= Geology of the Northern Mariana Islands =

The geology of the Northern Mariana Islands began to form with undersea volcanic eruptions in the Eocene. Islands such as Saipan show a variety of rock types including volcanic rocks, breccia, tuff, conglomerate, sandstone, clay and extensive limestones.

==Geologic history, stratigraphy and tectonics==
The bulk of geological research in the Northern Mariana Islands has focused on the large, populous island of Saipan. The U.S. Geological Survey first mapped the island in 1956 and it was remapped again in 2007.

The oldest rocks exposed at the surface are Eocene volcanic rocks, belonging to the Izu-Bonin-Mariana (IBM) arc system. Saipan is on the frontal arc of the system and experienced periodic uplift and subsidence since then.
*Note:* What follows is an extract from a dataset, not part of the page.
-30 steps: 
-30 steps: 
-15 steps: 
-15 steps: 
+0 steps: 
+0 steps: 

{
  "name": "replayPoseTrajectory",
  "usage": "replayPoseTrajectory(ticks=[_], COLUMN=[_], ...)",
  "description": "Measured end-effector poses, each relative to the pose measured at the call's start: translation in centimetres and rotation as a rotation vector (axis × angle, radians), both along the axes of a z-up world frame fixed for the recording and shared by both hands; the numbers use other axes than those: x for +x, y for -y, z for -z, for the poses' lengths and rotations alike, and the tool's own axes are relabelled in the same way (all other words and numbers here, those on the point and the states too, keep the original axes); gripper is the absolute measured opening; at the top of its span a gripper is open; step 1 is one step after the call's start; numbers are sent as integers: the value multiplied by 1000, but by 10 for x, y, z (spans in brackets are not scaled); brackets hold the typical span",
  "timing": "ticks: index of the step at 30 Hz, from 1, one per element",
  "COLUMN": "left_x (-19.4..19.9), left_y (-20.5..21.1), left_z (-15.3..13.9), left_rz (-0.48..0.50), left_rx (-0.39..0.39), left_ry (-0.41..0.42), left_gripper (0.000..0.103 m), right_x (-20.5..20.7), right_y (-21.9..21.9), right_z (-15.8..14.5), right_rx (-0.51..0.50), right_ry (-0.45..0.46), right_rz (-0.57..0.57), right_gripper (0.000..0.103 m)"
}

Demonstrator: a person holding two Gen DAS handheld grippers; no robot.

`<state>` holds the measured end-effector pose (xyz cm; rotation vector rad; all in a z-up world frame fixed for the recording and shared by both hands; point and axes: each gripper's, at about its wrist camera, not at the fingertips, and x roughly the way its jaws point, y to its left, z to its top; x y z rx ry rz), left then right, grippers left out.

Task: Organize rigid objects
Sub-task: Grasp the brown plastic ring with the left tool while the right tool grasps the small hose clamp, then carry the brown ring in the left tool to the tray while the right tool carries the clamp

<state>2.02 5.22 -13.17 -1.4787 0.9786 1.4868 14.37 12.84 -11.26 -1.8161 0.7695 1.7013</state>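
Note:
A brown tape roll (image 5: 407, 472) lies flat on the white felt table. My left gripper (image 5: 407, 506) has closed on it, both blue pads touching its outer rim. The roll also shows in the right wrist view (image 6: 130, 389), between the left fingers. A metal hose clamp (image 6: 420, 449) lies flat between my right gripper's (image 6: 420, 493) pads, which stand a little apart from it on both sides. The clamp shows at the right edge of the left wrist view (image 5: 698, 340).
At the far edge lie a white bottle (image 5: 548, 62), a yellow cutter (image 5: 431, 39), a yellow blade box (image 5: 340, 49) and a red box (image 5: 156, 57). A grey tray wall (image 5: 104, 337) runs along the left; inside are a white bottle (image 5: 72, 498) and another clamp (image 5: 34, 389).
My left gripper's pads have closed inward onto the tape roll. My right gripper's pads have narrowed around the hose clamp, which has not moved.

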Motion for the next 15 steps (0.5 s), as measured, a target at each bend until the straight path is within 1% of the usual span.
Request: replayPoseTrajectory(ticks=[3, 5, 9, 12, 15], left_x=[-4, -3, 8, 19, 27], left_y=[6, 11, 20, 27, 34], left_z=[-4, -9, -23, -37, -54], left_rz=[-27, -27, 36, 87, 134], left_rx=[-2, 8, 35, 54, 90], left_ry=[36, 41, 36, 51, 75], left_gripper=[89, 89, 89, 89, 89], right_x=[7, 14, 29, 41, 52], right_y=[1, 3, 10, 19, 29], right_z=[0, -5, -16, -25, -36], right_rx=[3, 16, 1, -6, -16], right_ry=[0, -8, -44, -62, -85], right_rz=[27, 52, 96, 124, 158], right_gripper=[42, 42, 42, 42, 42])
Volcaniclastic and carbonate rocks overly the IBM volcanics.

The Sankakuyama Formation is the oldest individual rock unit, which includes Eocene rhyolite found mainly on north-central part of the island. Radiometric dating gives an age of 45 million years ago. During mapping in 1956, it was subdivided into flow rock, breccia, tuff and pyroclastic rocks.

Originally called the Hagman andesite by R. Tayama during initial research efforts in 1938, the Hagman Formation is exposed as cliffs along the Hagman Peninsula and deposited during the early development of the Mariana fore arc. The andesite lava flows, conglomerate and sandstone of the unit date to between 26 and 28 million years ago, during the Oligocene. The Densinyama Formation includes andesitic breccia, conglomerate, tuff sandstone and tuff limestone, centered around Mount Talafofo and discontinuously exposed by Achuguo Spring in the west. It overlies the Hagman Formation and is present close to Papago.

The Matansa Limestone grades laterally to a pure shallow-marine limestone and like other units shows conflicting results when biostratigraphy and isotope dating are compared. The Tagpochau Limestone is the second most extensive rock unit near the surface on Saipan after the Mariana Limestone. It include a limestone, marl and tuff facies.

Calcareous marine tuff and interbedded volcanic flow rocks near the village of As Lito and the Fina Sisu hills was named the Fina-sisu Formation in 1956. The tuff is well bedded with numerous plankton fossils. Geologists have inferred that the rock formed during the Oligocene and is overlain by the Tagpochau Limestone.

The Donni Sandstone Member of the Tagpochau Limestone is informally known as the Donni formation. It is exposed near the village of I Donni and throughout the eastern end of the island. The formation overtops the Miocene Tagpochau rocks with an angular unconformity.
Talus, marsh sediments and limestones such as the Mariana Limestone are common across the surface, resulting from deposition and mass-wasting during the Pleistocene and Holocene.

==Structural geology==
Normal faults are common on the island, particularly the Angingan fault which places Fina-sisu Formation volcanic rocks against younger limestones. Geologists have identified breccia near Mount Tapkpochao as the trace of a normal fault. The Angingan, Obyan and Dago faults may be part of a larger, anastomosing fault system, running on both sides of the central highlands and connecting with faults in the area of Suicide Cliffs and Fanonchuluyan Bay. Most faults trend north-south and even young rocks from the Holocene show signs of offset.